The processes involved may be elusive. They may exist on a plane of operation above the operational understanding (although not the perusal) of biological minds. Nature's functions at this level may be more akin to a computer control mechanism or sensory input/output organ than a biological organism with a brain and drive or will. Even the plant kingdom appears smarter, more persistent, and tenacious in terms of ecology and its oversight of natural processes than we do, routinely speaking (i.e., humans and society).
Such observations could turn origins research on its head, so to speak. Making sense of an intricately operating, ever-increasingly complex, and increasingly smarter universe is equivalent to functionally interpreting it as an intelligent one in terms of its operations and resilient motion or directivity. This has become my definition of naturalistic intelligent design as of late. This view has also turned my pursuit of this subject from an erstwhile hobby into my habitual passion. It is the main reason why I started this blog. Oh, one more thing influenced the choice as well: I'm seeking out other people of similar persuasion or involved in the same kind of intellectual pursuit. Please contact me if you are interested in establishing any form of naturalistic intelligent design rubric.

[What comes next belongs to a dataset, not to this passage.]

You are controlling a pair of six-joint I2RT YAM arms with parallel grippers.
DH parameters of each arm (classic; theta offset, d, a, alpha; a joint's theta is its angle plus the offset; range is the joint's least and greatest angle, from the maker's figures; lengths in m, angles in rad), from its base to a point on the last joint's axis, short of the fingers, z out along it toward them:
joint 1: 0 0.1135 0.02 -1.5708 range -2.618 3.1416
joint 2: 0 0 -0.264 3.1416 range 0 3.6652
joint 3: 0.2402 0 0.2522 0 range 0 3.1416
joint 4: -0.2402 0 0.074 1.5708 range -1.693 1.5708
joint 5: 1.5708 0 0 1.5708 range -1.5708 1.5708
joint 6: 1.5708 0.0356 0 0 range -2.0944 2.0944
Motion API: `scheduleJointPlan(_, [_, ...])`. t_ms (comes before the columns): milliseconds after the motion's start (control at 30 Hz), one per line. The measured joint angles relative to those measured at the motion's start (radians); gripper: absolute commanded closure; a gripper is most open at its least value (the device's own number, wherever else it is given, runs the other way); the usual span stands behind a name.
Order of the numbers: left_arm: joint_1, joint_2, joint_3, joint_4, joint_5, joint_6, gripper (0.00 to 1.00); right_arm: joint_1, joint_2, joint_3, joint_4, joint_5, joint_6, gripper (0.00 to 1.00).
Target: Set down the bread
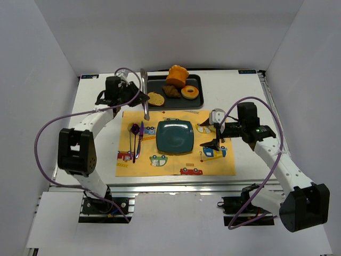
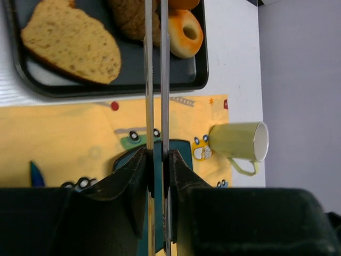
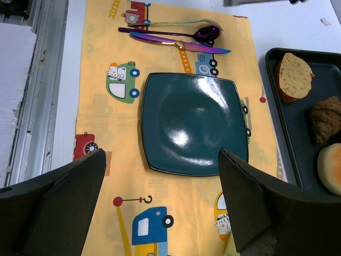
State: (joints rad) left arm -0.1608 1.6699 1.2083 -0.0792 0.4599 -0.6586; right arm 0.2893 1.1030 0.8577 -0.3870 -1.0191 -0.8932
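Note:
The bread lies at the left end of the black tray. In the left wrist view the bread is a tan slice with a brown crust. My left gripper is shut on metal tongs, held above the tray's left edge just left of the bread. In its wrist view the gripper squeezes the tongs' two arms close together. The teal plate is bare on the yellow mat. My right gripper is open and empty to the plate's right. Its wrist view shows the plate and the bread.
The tray also holds a croissant, a donut and an orange pastry. A pale green mug lies on its side right of the plate. A purple spoon and knife lie left of the plate on the mat.

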Motion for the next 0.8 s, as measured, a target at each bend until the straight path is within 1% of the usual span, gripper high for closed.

Intelligence in my view is a prominent and near pervasive feature of the natural world. It should not be merely overlooked for the sake of competing views, but it often is. It should be investigated; but it almost never is. And statements of cause are impoverished by its conspicuous absence. What I am saying here is that the term is under-utilized and dodged for the purpose of most academic explanations. It is as if the matter has been settled conclusively or ruled out categorically in the court of most people's minds. The rationale most typically used is that there is no need to explain further due to nature of parsimony, but the parsimony being referred to here is merely a reduction of the origins inquiry to its atomistic (actually, genetic) levels. Particle explanations applied to higher levels of integration become no explanations at all. For instance, would resorting to a description of atomic particle interactions serve to definitively explain a game played on the Nintendo Wii System? I doubt it. Furthermore, the term intelligence is variously defined, and this complicates discussions, too.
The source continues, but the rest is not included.